■ **Exercise directions**
Repeat only the lines below from the one containing "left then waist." through the one containing "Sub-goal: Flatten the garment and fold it", inclusive, exactly as written.

Dataset items:

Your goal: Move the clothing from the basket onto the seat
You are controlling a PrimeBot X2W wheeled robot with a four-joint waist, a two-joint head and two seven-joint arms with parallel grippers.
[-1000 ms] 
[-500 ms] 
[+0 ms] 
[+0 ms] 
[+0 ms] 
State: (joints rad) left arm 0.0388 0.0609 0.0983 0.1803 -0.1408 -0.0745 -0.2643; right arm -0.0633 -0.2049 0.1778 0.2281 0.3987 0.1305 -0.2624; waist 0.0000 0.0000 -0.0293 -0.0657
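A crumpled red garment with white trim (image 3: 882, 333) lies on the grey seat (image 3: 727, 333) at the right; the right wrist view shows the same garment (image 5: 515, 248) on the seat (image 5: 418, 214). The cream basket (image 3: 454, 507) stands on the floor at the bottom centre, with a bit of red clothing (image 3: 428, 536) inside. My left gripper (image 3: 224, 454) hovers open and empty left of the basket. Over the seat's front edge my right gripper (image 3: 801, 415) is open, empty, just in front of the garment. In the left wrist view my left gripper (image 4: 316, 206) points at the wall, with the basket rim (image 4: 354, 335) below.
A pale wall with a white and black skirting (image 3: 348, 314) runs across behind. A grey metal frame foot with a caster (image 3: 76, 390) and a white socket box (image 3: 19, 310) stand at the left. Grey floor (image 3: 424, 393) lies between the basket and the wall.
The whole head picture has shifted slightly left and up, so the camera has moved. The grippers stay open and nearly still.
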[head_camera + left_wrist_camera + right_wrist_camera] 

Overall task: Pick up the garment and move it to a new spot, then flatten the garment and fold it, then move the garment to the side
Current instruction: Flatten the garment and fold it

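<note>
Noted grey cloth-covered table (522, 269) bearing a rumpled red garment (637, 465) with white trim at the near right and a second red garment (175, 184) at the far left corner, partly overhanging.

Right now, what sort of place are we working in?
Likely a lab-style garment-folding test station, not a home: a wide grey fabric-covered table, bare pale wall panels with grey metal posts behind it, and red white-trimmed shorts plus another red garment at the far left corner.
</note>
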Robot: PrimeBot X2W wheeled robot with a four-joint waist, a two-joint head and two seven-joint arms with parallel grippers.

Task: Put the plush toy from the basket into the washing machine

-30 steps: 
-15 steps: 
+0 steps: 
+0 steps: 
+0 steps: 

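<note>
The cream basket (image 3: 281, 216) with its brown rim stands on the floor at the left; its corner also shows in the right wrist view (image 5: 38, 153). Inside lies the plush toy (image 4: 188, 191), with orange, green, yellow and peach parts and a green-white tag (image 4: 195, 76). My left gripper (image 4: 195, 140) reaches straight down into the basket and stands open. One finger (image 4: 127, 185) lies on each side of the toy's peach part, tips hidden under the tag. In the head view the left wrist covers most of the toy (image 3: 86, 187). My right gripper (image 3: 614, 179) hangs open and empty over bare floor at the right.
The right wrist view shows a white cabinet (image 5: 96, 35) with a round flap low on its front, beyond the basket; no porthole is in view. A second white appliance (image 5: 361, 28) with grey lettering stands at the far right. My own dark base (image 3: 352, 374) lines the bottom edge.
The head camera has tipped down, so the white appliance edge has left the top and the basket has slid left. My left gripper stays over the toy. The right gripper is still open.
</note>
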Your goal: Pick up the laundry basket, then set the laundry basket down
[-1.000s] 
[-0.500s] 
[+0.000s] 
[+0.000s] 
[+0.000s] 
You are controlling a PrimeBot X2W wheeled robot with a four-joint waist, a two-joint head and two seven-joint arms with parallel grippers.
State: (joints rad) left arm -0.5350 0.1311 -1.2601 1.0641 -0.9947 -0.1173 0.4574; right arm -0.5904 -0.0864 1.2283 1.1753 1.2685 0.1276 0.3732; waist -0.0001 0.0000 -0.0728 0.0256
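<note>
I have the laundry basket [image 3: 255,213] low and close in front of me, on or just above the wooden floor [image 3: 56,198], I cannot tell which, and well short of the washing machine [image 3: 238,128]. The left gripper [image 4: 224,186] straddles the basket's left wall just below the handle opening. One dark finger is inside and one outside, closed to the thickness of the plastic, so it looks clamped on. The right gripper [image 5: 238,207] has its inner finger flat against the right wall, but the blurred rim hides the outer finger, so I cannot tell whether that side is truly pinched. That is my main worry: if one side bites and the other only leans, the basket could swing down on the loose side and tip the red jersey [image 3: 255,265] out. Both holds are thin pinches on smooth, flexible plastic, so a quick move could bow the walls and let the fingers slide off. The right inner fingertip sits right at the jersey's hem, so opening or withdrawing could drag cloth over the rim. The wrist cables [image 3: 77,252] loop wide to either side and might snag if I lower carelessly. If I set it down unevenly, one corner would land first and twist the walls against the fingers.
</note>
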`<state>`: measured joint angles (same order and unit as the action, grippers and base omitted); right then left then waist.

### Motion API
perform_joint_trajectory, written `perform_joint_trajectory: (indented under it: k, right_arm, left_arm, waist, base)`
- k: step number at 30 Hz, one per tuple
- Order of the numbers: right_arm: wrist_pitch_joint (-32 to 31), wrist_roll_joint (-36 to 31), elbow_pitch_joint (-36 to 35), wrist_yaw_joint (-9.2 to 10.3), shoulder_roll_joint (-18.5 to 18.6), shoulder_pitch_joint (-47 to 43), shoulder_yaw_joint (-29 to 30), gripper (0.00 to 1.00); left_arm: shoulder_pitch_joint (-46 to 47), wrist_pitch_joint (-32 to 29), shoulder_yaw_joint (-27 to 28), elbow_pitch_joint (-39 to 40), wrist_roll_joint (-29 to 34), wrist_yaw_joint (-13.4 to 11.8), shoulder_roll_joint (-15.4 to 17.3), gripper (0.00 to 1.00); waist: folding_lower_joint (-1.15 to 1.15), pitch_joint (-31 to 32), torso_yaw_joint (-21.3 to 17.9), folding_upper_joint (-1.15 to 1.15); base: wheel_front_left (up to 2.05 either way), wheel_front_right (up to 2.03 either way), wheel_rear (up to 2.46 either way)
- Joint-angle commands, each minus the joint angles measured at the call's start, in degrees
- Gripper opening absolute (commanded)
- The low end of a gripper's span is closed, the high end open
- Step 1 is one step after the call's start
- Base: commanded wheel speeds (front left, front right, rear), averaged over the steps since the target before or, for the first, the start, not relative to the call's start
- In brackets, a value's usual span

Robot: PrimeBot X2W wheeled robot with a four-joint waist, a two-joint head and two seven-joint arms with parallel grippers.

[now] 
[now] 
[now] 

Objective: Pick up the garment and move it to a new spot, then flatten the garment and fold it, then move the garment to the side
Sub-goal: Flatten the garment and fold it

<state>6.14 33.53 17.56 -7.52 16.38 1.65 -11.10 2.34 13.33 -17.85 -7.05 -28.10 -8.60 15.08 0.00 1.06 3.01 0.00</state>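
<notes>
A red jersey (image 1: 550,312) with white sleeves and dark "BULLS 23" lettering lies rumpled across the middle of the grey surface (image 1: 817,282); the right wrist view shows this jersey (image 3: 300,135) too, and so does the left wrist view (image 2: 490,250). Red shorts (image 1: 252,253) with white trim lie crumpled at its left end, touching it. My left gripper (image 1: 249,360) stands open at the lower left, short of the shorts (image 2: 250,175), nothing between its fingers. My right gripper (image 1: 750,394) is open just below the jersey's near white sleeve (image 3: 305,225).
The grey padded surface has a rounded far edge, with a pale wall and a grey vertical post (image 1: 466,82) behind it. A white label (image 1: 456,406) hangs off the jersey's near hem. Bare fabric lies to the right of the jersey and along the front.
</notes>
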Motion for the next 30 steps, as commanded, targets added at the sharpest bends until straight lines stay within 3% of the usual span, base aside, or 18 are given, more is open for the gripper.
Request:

■ **Response area**
`<state>`: measured joint angles (same order and unit as the action, grippers and base omitted); right then left then waist.

### Motion API
perform_joint_trajectory, written `perform_joint_trajectory: (indented under it: k, right_arm, left_arm, waist, base)`
- k: step number at 30 Hz, one per tuple
- Order of the numbers: right_arm: wrist_pitch_joint (-32 to 31), wrist_roll_joint (-36 to 31), elbow_pitch_joint (-36 to 35), wrist_yaw_joint (-9.2 to 10.3), shoulder_roll_joint (-18.5 to 18.6), shoulder_pitch_joint (-47 to 43), shoulder_yaw_joint (-29 to 30), gripper (0.00 to 1.00); left_arm: shoulder_pitch_joint (-46 to 47), wrist_pitch_joint (-32 to 29), shoulder_yaw_joint (-27 to 28), elbow_pitch_joint (-39 to 40), wrist_roll_joint (-29 to 34), wrist_yaw_joint (-13.4 to 11.8), shoulder_roll_joint (-15.4 to 17.3), gripper (0.00 to 1.00); waist: folding_lower_joint (-1.15 to 1.15), pitch_joint (-31 to 32), torso_yaw_joint (-21.3 to 17.9), folding_upper_joint (-1.15 to 1.15); base: wheel_front_left (up to 2.05 either way), wheel_front_right (up to 2.03 either way), wheel_rear (up to 2.46 either way)
- Joint-angle commands, each minus the joint angles measured at the call's start, in degrees
- Gripper opening absolute (commanded)
- The low end of a gripper's span is closed, the high end open
- Step 1 is one step after the call's start
- Base: commanded wheel speeds (front left, front right, rear), averaged over the steps since the target before or, for the first, the start, not relative to the call's start
- In brackets, a value's usual span

Robot: PrimeBot X2W wheeled robot with a four-joint waist, a two-joint head and two seven-joint arms with parallel grippers.

[now] 
[now] 
[now] 

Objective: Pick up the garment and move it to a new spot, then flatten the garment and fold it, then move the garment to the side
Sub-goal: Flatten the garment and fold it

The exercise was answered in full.